My team never had the privilege of being able to leverage a copywriter, social media manager, or an email marketer, so we had to very quickly master the HashiCorp voice along with how our community wanted to be communicated with. The team learned how to use the different communication tools like Intercom, Sendgrid, Twitter, LinkedIn, Facebook, and Buffer. We write our own website copy, draft promotional email campaigns, send follow-up emails, communicate freely on our social media accounts, and continue to assist/edit every email the Marketing team sends out. This isn’t an ideal situation, but this type of work continues to strength our understanding of the HashiCorp brand.

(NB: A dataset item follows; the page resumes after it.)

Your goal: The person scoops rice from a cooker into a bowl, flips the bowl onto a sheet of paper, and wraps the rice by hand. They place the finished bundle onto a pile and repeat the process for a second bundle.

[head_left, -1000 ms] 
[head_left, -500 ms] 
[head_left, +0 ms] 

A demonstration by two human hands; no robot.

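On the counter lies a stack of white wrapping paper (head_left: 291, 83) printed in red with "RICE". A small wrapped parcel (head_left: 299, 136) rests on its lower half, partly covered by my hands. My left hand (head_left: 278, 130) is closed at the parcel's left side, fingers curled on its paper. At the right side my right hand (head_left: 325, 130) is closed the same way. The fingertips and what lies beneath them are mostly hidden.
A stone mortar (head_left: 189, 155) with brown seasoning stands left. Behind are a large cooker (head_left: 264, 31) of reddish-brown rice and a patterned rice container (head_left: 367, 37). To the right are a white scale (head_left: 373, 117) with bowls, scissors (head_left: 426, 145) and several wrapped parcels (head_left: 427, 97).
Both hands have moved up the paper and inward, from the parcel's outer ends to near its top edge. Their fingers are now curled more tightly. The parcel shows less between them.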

One day, over a glass of champagne, I will tell you about my deep disdain for marketing jargon, mindless sentences that no one in the real world would say, and communication that forgets an actual human will have to read it. Don’t even get me started on countdown timers, leaderboards, intrusive pop-up windows, flashy websites, and other traditional marketing tactics! While writing that last sentence, my blood began to boil. The cause could have be the third cup of coffee I just finished at Café Lounge, a cute coffee shop with decent WiFi in Prague, Czech Republic.
HashiCorp Community
My team along with our Developer Advocates have the opportunity to interact most with the HashiCorp community. We attend every conference, training, workshop, meetup, customer dinner/reception, and any other type of experience we organize. We watch, listen, and gauge how our community responds to the things we create. My team will admit that the favorite part of our jobs is seeing how people feel and interact with our brand experiences. Over the years, this close connection has helped us craft and deliver on experiences that the community responds well to and finds value in.
We believe as experiential marketers that it’s our job to create a closer emotional connection between HashiCorp and our community through various brand experiences like the ones I covered above. We want our community to form strong relationships with our brand and the products we build. This connection fosters brand advocates, increases customer loyalty, establishes trust and credibility, and opens up channels for valuable feedback. We try to do this in an authentic and genuine way.
We may have stumbled upon the discovery that we are experiential marketers, but it’s now clear to us what our path is moving forward. Using the knowledge we have gained about the HashiCorp Brand, the voice, and our community, we will continue delivering memorable brand experiences that deepen HashiCorp’s relationship with its community.